The popular tool can’t be used to analyze the publishing performance and impact of researchers
By Peter Jacso — Library Journal, 11/01/2009
Geoffrey Nunberg’s August 31 essay in The Chronicle of Higher Education criticizing Google’s Book Search (GBS), which he subtitled “A Disaster for Scholars,” emphasized that disturbing errors are endemic. He well recognizes that for mainstream “googling” purposes, “we don’t really care about metadata…provided by a library catalog.” In perhaps his most discouraging point, linguistics professor Nunberg notes that the Google team blames libraries and publishers for bad data.
All these rhyme perfectly with my experience working with another of the search giant’s data-crunching products, Google Scholar (GS). With GS (scholar.google.com), however, I blame mostly the developers. They decided—very unwisely—not to use the good metadata generously offered to them by scholarly publishers and indexing/abstracting services but instead chose to figure them out through ostensibly smart crawler and parser programs.
Thus research faculty and academic/special libraries dealing with GS face their own metadata disaster, one with dire consequences in evaluating the scholarly publishing productivity and impact of researchers, institutions, journals, and even countries. Millions of records have erroneous metadata, as well as inflated publication and citation counts, creating “ghost authors,” like “Password” (pictured here), and “lost authors.”
The free Google Scholar has become the most convenient resource to find a few good scholarly papers—often in free full-text format—on even the most esoteric topics. For topical keyword searches, GS is most valuable. But it cannot be used to analyze the publishing performance and impact of researchers.
Google’s algorithms create phantom authors for millions of papers. They derive false names from options listed on the search menu, such as P Login (for Please Login).
Very often, the real authors are relegated to ghost authors deprived of their authorship along with publication and citation counts. In the scholarly world, this is critical, as the mantra “publish or perish” changes to “publish, get cited, or perish.”
Compounding the problem, the inflated publication and citation counts produced by GS will embarrass those who take the reported numbers at face value, as they discover that many of the publications, randomly scattered throughout the detailed result lists, are just variant formats of the same paper, and the citations are mismatched.
Google Scholar’s publication/citation counts and metadata for bibliometric and scientometric evaluations too often resemble Bernie Madoff’s profit numbers. Just as investors preferred the nonexistent reality described by Madoff’s tally, users may like the publication/citation counts reported by GS and the many inflated indicators derived from them. The numbers in GS are inflated for many reasons. First and foremost, GS lumps together the number of master records (created for actual publications) and the number of citation records (distinguished by the prefix: [citation]) when reporting the total hits for an author name search.

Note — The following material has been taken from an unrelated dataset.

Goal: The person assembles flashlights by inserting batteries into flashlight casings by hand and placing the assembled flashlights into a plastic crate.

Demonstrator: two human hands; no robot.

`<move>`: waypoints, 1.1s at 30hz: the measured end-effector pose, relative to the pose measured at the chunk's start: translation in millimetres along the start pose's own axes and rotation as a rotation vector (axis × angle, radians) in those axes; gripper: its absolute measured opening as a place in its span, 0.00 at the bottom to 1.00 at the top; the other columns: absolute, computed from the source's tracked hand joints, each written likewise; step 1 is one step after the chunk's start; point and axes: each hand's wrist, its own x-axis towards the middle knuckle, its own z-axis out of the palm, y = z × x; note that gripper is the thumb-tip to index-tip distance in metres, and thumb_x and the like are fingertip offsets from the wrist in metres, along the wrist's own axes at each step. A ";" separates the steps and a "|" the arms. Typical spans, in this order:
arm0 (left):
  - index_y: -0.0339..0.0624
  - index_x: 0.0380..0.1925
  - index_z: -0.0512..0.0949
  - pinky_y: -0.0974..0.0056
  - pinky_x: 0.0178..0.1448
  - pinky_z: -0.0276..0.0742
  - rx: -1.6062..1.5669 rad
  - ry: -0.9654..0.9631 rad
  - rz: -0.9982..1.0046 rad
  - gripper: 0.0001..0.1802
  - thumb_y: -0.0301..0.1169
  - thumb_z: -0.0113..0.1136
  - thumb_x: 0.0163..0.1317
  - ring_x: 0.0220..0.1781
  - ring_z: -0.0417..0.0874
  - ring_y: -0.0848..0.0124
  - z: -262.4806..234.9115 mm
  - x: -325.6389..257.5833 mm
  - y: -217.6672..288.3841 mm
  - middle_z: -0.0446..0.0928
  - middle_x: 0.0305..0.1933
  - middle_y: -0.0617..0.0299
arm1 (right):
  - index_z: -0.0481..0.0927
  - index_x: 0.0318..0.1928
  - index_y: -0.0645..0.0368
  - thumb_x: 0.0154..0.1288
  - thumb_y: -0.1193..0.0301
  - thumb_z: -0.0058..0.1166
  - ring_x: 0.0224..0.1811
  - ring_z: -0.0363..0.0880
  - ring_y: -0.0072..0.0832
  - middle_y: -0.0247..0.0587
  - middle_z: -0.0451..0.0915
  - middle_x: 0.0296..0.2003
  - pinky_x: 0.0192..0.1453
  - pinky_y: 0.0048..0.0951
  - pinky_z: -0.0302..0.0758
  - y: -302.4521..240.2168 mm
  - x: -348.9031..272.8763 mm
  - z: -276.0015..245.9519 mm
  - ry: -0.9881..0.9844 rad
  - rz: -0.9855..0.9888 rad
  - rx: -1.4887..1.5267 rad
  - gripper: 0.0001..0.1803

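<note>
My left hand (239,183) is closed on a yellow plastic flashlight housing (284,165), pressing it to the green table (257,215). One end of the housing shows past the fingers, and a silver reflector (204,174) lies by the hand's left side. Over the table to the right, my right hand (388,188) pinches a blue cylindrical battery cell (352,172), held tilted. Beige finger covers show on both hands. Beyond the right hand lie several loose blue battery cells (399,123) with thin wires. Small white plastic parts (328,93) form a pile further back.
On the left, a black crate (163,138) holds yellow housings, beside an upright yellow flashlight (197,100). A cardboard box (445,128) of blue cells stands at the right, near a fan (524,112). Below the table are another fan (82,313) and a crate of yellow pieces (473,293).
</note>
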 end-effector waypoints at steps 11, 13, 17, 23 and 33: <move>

By contrast, fee-based Web of Science and Scopus have lower article and citation counts and scientometric indicators; they have a far more selectively defined source base with fewer journals from which to gather publication and citations data. In addition, they count only the master records for the authors’ publication count (as they should) and keep the stray and orphan citations in a separate file. These stray and orphan citations in Web of Science and Scopus are normalized manually only in exceptional cases (because it is very tedious).
Unfortunately, the bad metadata has a long reach. These numbers are taken at face value by the free utilities such as the Google Scholar Citation Count gadget developed by Jan Feyereisl and the sophisticated and pretty Publish or Perish (PoP) software produced by Tarma Software.
Such utilities turn many people into neophyte citation analysts who don’t see, don’t want to see, or assertively deny the metadata mess in GS and produce ranking lists of researchers and journals based on both metadata and publication and citation counts reported by GS.
Ghosts in the machine
Since about 10.2 million records from GBS are incorporated now into GS, the metadata disaster likely will continue unabated. It is bad enough to have so many records with erroneous publication years, titles, authors, and journal names. It becomes much worse with millions of fabricated ghost author names.
False names are created from options on the search menu, such as P Options (for Payment Options), from parts of the author affiliation (CA San Diego, C Ltd, M View for Mountain View), from Table of Contents pages on publishers’ web sites, and from section headings of articles (B Methods, D Definitions, G Assessment, H Variables, I Evaluation).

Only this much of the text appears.